• Exercise objective: Every record here needs to be written out again exactly.

• Input:
+===+

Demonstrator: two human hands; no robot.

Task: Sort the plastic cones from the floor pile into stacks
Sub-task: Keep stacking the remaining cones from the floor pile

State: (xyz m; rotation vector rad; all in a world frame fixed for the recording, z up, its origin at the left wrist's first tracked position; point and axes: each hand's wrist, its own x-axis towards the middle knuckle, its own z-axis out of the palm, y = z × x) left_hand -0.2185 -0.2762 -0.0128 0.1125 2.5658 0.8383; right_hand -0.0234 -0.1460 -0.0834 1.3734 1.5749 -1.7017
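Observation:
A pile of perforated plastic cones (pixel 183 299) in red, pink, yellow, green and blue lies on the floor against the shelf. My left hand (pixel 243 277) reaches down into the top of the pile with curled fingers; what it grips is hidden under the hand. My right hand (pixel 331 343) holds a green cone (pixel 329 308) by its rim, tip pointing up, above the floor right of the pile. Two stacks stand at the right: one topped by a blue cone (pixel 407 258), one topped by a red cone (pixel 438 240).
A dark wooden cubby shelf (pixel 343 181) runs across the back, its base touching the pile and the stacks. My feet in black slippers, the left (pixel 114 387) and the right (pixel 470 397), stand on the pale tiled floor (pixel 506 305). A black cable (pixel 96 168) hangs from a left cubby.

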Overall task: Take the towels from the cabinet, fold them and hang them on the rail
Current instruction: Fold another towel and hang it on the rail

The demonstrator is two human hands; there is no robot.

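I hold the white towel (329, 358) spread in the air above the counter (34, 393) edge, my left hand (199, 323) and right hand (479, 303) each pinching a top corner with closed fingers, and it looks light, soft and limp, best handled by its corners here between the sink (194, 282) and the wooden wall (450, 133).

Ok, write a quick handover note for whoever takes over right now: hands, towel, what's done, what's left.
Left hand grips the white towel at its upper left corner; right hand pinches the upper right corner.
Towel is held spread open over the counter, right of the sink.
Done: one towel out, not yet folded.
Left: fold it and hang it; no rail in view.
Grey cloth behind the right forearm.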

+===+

• Task solution:
Demonstrator: two human hands; no robot.

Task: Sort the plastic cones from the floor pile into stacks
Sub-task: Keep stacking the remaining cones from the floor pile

State: (xyz m; rotation vector rad; all in a world frame fixed for the recording, z up, its origin at the left wrist's first tracked position; point and axes: each hand's wrist, its own x-axis towards the middle knuckle, its own z-axis out of the palm, y = z × x) left_hand -0.2185 -0.2762 -0.0128 0.1125 2.5658 0.8383; right_hand -0.0234 -0.1460 -0.0834 1.3734 1.5749 -1.7017
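Observation:
A pile of perforated plastic cones (pixel 183 299) in red, pink, yellow, green and blue lies on the floor against the shelf. My left hand (pixel 243 277) reaches down into the top of the pile with curled fingers; what it grips is hidden under the hand. My right hand (pixel 331 343) holds a green cone (pixel 329 308) by its rim, tip pointing up, above the floor right of the pile. Two stacks stand at the right: one topped by a blue cone (pixel 407 258), one topped by a red cone (pixel 438 240).
A dark wooden cubby shelf (pixel 343 181) runs across the back, its base touching the pile and the stacks. My feet in black slippers, the left (pixel 114 387) and the right (pixel 470 397), stand on the pale tiled floor (pixel 506 305). A black cable (pixel 96 168) hangs from a left cubby.
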
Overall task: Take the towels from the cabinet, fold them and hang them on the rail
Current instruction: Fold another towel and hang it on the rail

The demonstrator is two human hands; there is no robot.

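I hold the white towel (329, 358) spread in the air above the counter (34, 393) edge, my left hand (199, 323) and right hand (479, 303) each pinching a top corner with closed fingers, and it looks light, soft and limp, best handled by its corners here between the sink (194, 282) and the wooden wall (450, 133).

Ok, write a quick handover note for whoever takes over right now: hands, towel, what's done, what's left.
Left hand grips the white towel at its upper left corner; right hand pinches the upper right corner.
Towel is held spread open over the counter, right of the sink.
Done: one towel out, not yet folded.
Left: fold it and hang it; no rail in view.
Grey cloth behind the right forearm.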

The response to the exercise is complete.